In mijn inleidende artikel gaf ik al aan dat ik met deze serie vooral iets wil doen aan het grote tekort aan informatie. Regelmatig komen mensen naar me toe met vragen over blessures die ze opgelopen hebben. Wat moeten ze doen, bij wie kunnen ze terecht voor antwoorden op al die vragen? Wat wel en wat niet te doen?
Het doel is dus alle beschikbare informatie helder op een rij te zetten en daar kritisch naar te kijken. Wat is er bekend over klimblessures? Wat over de behandeling ervan? Als er grote leemtes zijn, kunnen we dan wellicht wat leren van de algemene sportgeneeskunde? Wat is er bekend van spier- en peesblessures? Hoe kun je het herstel ervan positief beïnvloeden?

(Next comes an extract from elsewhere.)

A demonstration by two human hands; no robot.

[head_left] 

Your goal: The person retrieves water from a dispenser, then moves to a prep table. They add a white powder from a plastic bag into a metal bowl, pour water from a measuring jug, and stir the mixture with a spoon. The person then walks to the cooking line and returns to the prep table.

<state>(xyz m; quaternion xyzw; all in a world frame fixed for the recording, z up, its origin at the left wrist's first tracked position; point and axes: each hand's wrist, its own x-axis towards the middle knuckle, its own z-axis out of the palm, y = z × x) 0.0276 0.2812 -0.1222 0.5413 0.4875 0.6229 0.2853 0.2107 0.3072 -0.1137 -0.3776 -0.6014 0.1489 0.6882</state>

Om echt wat dieper in te kunnen gaan op alle aspecten van blessures bij klimmen verdeel ik de materie over een aantal artikelen. Hoe uitgebreid alles wordt weet ik nog niet, maar dat zal zich vanzelf wel uitkristalliseren naarmate we verder komen in de reeks.
De onderwerpen
- Inleiding
- Hoe groot is het probleem?
- Welke klimblessures zijn er?
- Oorzaken van klimblessures
- Behandelen van klimblessures
- Voorkomen van klimblessures
- Specifieke blessures:
- Ringbandletsel
- Peesblessures
- Elleboogblessures
- Schouderblessures
- ….
- Case studies:
- Chronische overbelasting
- Ringbandletsel
- Oververmoeidheid en overbelasting
- ….
In grote lijnen zal ik deze indeling gaan volgen. Een aantal onderwerpen is uitgebreid genoeg om een boek mee te vullen, maar laten we dat maar niet doen.
Hoe groot is het probleem van klimblessures?
Allereerst wil ik kijken naar wat er bekend is over de omvang en aard van het probleem van klimblessures. Hoeveel mensen blesseren zich? Welke blessures komen het meeste voor, welke het minste? Misschien een beetje droge stof, maar wel interessant om een beter beeld te krijgen van het probleem.
Wat statistieken
Om maar gelijk door de droge materie heen te bijten eerst wat cijfers. Duidelijk is dat veel klimmers vroeg of laat tegen een blessure oplopen. Uit verschillende studies blijkt dat 75-90% van de klimmers uiteindelijk geblesseerd raakt. Sommige blessures komen ook voor in andere sporten – denk aan een carpaal tunnel syndroom – andere zijn specifiek voor klimmen.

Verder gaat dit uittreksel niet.